05 December 2013

Cheese brine for icy roads

From backwoods county highways to Milwaukee city streets, Wisconsin road crews will be using a new weapon in the war on winter accidents — cheese brine.

Brine is a liquid cheese-making byproduct; if you’ve bought fresh mozzarella, it often comes floating in the stuff. To cheese-makers, it’s a hassle — they spend many thousands of dollars to dispose of cheese brine each year, trucking it to wastewater treatment plants.

Bingo bango, cheese brine hit the highway. And in the first year alone, tiny Polk County saved $40,000 in rock salt costs. Conversely, F&A Dairy saved on brine disposal costs — to the tune of nearly $30,000. “Everybody wins,” says Chuck Engdahl, F&A’s wastewater manager.

Of course, there is an odor to consider. “What better to put on your roads than the scent of mozzarella?” quipped John Umhoefer, executive director of the Wisconsin Cheesemaker’s Association. Cute sound bite, but not altogether accurate.

In a recent report, the Milwaukee Department of Public Works noted cheese brine’s “distinctive odor.” Norby says this scent is tough to describe, but likens it to the smell of whey (not exactly a ringing endorsement). Still, he manages some cheesehead pride: “I don’t really mind it. Our roads smell like Wisconsin!”
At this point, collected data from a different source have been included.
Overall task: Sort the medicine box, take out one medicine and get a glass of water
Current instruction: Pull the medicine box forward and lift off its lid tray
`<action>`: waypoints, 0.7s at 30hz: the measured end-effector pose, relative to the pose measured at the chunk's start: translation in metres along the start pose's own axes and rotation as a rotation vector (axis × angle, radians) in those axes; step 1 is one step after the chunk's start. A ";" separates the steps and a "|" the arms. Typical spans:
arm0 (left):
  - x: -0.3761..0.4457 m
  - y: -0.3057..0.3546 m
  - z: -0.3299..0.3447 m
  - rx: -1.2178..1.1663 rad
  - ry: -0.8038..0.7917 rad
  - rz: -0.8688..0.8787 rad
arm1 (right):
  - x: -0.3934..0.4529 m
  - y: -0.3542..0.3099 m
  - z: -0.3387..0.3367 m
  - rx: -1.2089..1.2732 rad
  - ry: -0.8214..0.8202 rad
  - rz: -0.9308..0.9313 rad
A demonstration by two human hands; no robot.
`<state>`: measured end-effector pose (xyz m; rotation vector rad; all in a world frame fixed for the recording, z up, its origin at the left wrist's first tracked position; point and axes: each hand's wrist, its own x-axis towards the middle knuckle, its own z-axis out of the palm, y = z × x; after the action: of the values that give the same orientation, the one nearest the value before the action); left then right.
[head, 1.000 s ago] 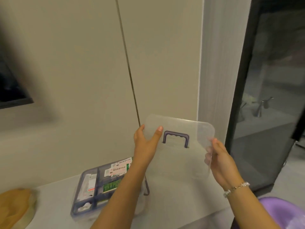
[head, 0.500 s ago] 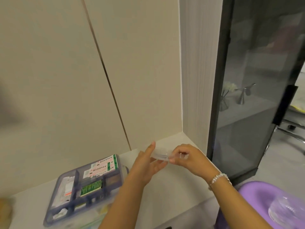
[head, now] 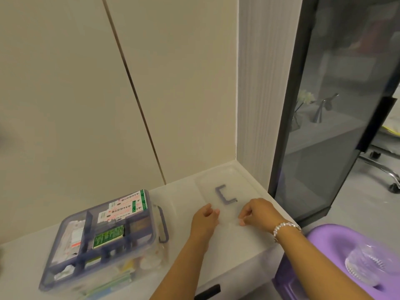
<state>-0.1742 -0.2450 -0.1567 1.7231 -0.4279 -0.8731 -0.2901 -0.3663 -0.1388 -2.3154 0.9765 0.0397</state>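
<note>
The clear medicine box (head: pixel 151 239) with a purple tray insert stands open on the white counter at the left, holding several medicine packs, among them a white and green carton (head: pixel 127 205) and a green pack (head: pixel 108 236). Its clear lid (head: pixel 225 187) with a purple handle lies flat on the counter in the right corner. My left hand (head: pixel 204 220) and my right hand (head: pixel 258 214) rest on the lid's near edge, fingertips pinching it. A clear glass (head: pixel 365 264) sits on the purple stool at the lower right.
The white counter (head: pixel 186 263) meets a beige wall behind and a white pillar on the right. A dark glass cabinet door (head: pixel 337 105) stands right of the pillar. The purple stool (head: pixel 324 245) is below the counter edge. An office chair base (head: pixel 387 174) is at far right.
The lid went from held upright in front of me to lying flat on the counter in the right corner. Both hands came down with it, and my view dropped and turned right.
</note>
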 end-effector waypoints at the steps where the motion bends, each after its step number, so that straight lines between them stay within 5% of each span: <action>1: 0.000 0.002 0.003 0.015 -0.016 0.015 | 0.002 0.002 0.001 0.030 -0.004 0.006; 13: -0.023 0.009 -0.011 -0.048 0.009 0.062 | -0.001 -0.025 0.007 0.266 0.110 -0.065; 21: -0.086 0.032 -0.098 0.264 0.325 0.494 | -0.034 -0.105 0.016 0.507 0.094 -0.307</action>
<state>-0.1547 -0.1326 -0.0858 1.8414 -0.7304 -0.1820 -0.2426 -0.2797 -0.0878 -1.9751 0.5771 -0.4001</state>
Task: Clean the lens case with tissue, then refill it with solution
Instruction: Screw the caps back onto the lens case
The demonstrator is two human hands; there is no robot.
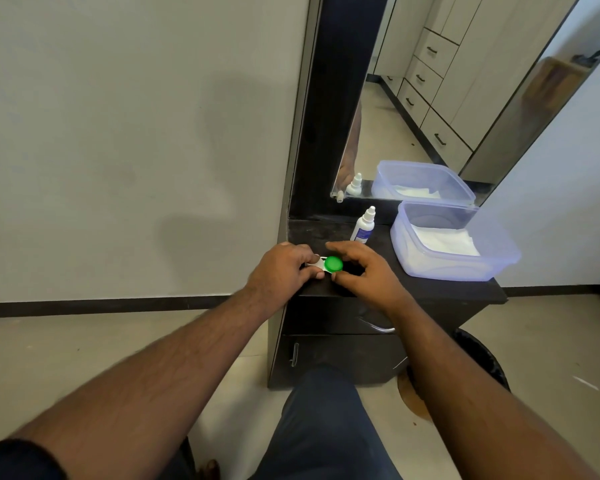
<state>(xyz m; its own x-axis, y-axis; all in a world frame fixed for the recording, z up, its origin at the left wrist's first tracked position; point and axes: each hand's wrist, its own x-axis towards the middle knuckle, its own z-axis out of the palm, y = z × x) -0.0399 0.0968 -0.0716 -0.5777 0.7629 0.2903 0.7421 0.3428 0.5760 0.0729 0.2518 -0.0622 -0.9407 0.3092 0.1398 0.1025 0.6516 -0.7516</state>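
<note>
Green is the cap (333,264) on the lens case (321,266), and you have it between your two hands near the front left of the dark cabinet top (430,289). Your left hand (280,271) holds the white end of the case, with the fingers curled around it. Your right hand (368,271) has its thumb and fingers curled around the green cap.

Behind your right hand stands the small white bottle (363,226), upright, with its cap on. To the right sits a see-through plastic box (454,242) with no lid. White tissues (445,242) lie flat inside it. The box takes up most of the right side of the top, and its front edge is near the front edge of the cabinet.

The case is close to the left edge, right beside the wall (118,133). A mirror (465,98) stands behind the bottle and the box. There is some bare top between your right hand and the box, and a little in front of the bottle.
</note>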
The odor stems from organic matter, little bits of cheese flotsam left from the brining process. It’s these bits that make brine so effective as a road de-icer. Regular salt brine has a freezing point of 6 below zero, but cheese brine doesn’t freeze up until 21 below.
That last sentence is impressive.  You can read more about this at Modern Farmer.


  1. In Western Massachusetts, they spray molasses on the roads and sidewalks, which has an antifreeze effect. It is exactly as smelly, sticky and nauseating as it sounds.

  2. What, if any, effect on wildlife and/or the flora of the area?

  3. Typically freezing-point depression is not affected by the type of substance dissolved in water. It is only affected by the number and concentration of dissolved particles.

    I can see no basis for the claim "Regular salt brine has a freezing point of 6 below zero, but cheese brine doesn’t freeze up until 21 below.". Certainly you could make a regular salt brine with a concentration high enough to not freeze until 21 below. It is possible to achieve liquid water at any temperature up to zero F simply by adding more ionic salts.

    Incidentally this is the basis for the original definition of the zero point for the Fahrenheit scale. The temperature at which no matter how much salt you add water still freezes. The other point was "human blood temperature" at exactly 100 degrees.

    These proved to be difficult to work with so the scale was redefined/adjusted slightly and now we end up with 98.6 as "human blood temperature".

  4. Too bad many Wisconsinites will be run over while licking the road.